Nigeria listed among countries striving to end modern slavery
A report published by Walk Free on Global Slavery Index has placed Nigeria among countries striving to end modern slavery globally.
The report titled ‘Measurement, Action, Freedom’ conducted by over 30 anti-slavery organisations across the world, captures activities of modern slavery in over 180 countries.
The report provides an independent assessment of 183 governments and their responses to the exploitation of the 40.3 million people in modern slavery.
In the report, countries are assessed on their ability to identify and support survivors, establish effective criminal justice systems, strengthen coordination mechanisms and be held to account, address underlying risk factors, and clean up government and business supply chains.
“In nearly 100 countries, forced labour is not considered a crime or is a minor offence, it said. About a third of countries ban forced marriage,” the report said.
“On the other hand, Georgia, Nigeria, Ukraine, Moldova, Ethiopia and Mozambique were notable for taking steps to end modern slavery despite their limited resources.”

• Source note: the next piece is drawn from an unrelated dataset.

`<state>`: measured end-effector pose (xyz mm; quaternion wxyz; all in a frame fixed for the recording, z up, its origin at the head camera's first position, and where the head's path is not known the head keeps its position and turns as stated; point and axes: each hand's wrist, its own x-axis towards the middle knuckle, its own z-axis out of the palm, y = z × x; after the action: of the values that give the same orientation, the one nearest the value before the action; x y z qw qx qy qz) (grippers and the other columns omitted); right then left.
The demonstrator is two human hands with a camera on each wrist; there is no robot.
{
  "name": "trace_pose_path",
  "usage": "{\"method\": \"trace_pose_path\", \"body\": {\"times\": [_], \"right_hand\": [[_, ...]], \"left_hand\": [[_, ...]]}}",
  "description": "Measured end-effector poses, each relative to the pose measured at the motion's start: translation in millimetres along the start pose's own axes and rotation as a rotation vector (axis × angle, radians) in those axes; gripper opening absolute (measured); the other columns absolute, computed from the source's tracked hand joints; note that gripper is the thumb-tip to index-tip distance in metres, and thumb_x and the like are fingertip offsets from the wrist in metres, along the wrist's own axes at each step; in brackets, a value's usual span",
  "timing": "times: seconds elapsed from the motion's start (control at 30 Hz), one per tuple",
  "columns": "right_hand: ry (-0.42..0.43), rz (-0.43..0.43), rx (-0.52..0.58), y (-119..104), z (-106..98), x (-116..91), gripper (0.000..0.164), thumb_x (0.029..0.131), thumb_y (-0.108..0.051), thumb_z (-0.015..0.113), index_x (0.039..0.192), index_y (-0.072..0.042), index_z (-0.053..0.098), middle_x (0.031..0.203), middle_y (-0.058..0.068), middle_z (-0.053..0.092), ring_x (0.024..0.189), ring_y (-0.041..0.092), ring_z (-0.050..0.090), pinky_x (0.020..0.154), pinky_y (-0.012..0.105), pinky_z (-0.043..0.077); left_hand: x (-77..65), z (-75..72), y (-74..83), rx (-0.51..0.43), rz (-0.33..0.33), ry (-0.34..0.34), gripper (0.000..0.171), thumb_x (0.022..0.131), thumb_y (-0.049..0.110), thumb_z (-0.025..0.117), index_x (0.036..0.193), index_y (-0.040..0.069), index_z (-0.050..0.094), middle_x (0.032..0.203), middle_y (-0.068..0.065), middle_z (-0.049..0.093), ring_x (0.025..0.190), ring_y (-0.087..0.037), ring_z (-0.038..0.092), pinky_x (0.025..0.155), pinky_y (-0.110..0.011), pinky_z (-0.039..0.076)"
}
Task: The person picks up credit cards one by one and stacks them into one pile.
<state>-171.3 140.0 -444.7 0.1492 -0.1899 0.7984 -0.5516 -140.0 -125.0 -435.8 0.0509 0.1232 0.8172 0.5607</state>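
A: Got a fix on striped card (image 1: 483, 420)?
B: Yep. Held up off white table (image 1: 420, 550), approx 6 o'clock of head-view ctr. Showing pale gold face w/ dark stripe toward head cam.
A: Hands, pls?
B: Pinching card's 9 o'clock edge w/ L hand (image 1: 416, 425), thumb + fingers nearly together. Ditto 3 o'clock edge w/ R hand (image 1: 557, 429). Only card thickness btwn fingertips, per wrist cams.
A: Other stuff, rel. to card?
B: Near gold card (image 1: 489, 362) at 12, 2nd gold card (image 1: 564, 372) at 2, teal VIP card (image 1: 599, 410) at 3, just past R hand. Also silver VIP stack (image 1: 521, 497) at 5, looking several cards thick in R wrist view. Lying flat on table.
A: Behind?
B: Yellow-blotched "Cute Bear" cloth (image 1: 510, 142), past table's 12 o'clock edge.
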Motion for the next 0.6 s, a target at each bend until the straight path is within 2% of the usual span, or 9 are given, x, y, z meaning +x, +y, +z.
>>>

The results highlight that more needs to be done to spur action and to hold governments to account through an agreed set of measurement indicators on all forms of modern slavery, with 10,000 people currently needing to be freed each day to eradicate the issue by 2030.
Andrew Forrest, the Australian philanthropist and businessman who founded Walk Free, said the current rate of progress in ending modern slavery shows that achieving its SDG 8.7 by 2030 is impossible.
“Based on best available estimates, we need to free some 10,000 people per day in order to eradicate modern slavery by 2030. This is a burden of government inaction,” Forrest said.
He lamented that global progress in tackling modern slavery has been hugely disappointing since the Sustainable Development Goals were agreed in 2015.
“We know that 47 countries globally have not yet recognised human trafficking as a crime in line with international standards. Nearly 100 countries still fail to criminalise forced labour or,” Forrest said.
He called for a stiffer sanction than fines in countries where human trafficking and exploitation exists.